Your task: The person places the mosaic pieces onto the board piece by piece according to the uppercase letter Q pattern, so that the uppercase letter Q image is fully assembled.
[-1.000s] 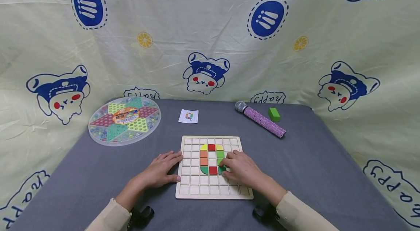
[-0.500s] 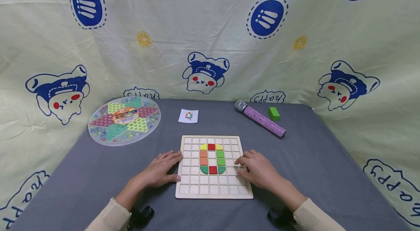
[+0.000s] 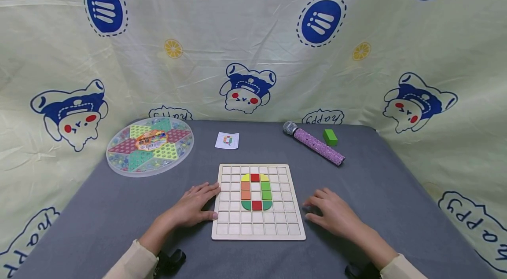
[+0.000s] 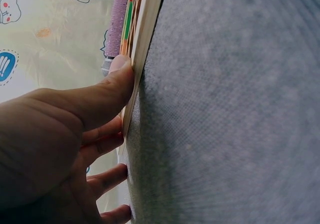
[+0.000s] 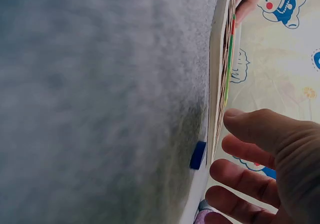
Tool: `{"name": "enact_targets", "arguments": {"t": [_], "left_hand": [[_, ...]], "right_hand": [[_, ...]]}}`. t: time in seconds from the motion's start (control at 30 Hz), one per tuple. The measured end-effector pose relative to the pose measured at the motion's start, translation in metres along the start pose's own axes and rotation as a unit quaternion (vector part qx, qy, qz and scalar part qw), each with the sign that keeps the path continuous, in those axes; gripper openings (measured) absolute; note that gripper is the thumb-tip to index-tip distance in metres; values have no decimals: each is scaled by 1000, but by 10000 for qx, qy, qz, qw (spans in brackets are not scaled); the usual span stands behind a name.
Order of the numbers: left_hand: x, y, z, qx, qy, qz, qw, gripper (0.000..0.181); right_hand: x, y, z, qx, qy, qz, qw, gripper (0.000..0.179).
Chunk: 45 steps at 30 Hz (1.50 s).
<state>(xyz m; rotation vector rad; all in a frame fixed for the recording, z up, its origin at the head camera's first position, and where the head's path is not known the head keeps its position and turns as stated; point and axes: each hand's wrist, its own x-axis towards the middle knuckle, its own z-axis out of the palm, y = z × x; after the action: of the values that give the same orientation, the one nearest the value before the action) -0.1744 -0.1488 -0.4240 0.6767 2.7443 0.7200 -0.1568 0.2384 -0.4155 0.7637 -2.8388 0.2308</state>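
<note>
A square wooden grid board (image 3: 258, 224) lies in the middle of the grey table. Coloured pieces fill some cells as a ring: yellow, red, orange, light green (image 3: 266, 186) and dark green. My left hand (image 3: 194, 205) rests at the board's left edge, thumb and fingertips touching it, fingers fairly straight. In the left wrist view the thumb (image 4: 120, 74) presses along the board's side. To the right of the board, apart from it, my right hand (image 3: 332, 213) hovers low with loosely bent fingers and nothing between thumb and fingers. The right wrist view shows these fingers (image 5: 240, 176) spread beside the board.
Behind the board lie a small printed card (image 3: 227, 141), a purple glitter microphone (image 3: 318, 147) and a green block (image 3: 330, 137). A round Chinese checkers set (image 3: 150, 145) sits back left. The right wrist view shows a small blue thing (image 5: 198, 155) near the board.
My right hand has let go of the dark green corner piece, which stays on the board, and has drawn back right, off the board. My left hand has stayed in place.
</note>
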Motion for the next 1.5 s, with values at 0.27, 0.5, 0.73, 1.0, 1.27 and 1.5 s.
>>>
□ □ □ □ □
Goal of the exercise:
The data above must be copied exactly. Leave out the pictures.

Result of the exercise:
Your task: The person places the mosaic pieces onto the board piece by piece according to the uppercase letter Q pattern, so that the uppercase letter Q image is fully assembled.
[-1.000s] 
[-0.500s] 
[+0.000s] 
[+0.000s] 
[+0.000s] 
Tool: `{"name": "enact_targets", "arguments": {"t": [_], "left_hand": [[_, ...]], "right_hand": [[_, ...]]}}`. t: time in seconds from the motion's start (control at 30 Hz), one per tuple. The measured end-effector pose relative to the pose measured at the motion's start, translation in metres along the start pose's own axes and rotation as a unit quaternion (vector part qx, qy, qz and scalar part qw), each with the sign that keeps the path continuous, in those axes; gripper openings (measured) absolute; note that gripper is the thumb-tip to index-tip distance in metres; values have no decimals: each is scaled by 1000, but by 10000 for qx, qy, qz, qw (spans in brackets are not scaled); the usual span stands behind a name.
Order of the numbers: left_hand: x, y, z, qx, qy, qz, qw, gripper (0.000..0.181); right_hand: x, y, z, qx, qy, qz, qw, gripper (0.000..0.179).
Chunk: 45 steps at 30 Hz (1.50 s).
<state>(xyz m; rotation vector rad; all in a frame fixed for the recording, z up, its origin at the head camera's first position, and where the head's path is not known the head keeps its position and turns as stated; point and axes: each hand's wrist, its own x-axis towards the middle knuckle, its own z-axis out of the palm, y = z × x; after the action: of the values that give the same orientation, the one nearest the value before the action) -0.1744 -0.1488 -0.4240 0.6767 2.7443 0.7200 -0.1568 0.2384 -0.4155 0.7637 -2.8388 0.2308</state>
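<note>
A square wooden grid board (image 3: 258, 224) lies in the middle of the grey table. Coloured pieces fill some cells as a ring: yellow, red, orange, light green (image 3: 266, 186) and dark green. My left hand (image 3: 194, 205) rests at the board's left edge, thumb and fingertips touching it, fingers fairly straight. In the left wrist view the thumb (image 4: 120, 74) presses along the board's side. To the right of the board, apart from it, my right hand (image 3: 332, 213) hovers low with loosely bent fingers and nothing between thumb and fingers. The right wrist view shows these fingers (image 5: 240, 176) spread beside the board.
Behind the board lie a small printed card (image 3: 227, 141), a purple glitter microphone (image 3: 318, 147) and a green block (image 3: 330, 137). A round Chinese checkers set (image 3: 150, 145) sits back left. The right wrist view shows a small blue thing (image 5: 198, 155) near the board.
My right hand has let go of the dark green corner piece, which stays on the board, and has drawn back right, off the board. My left hand has stayed in place.
</note>
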Motion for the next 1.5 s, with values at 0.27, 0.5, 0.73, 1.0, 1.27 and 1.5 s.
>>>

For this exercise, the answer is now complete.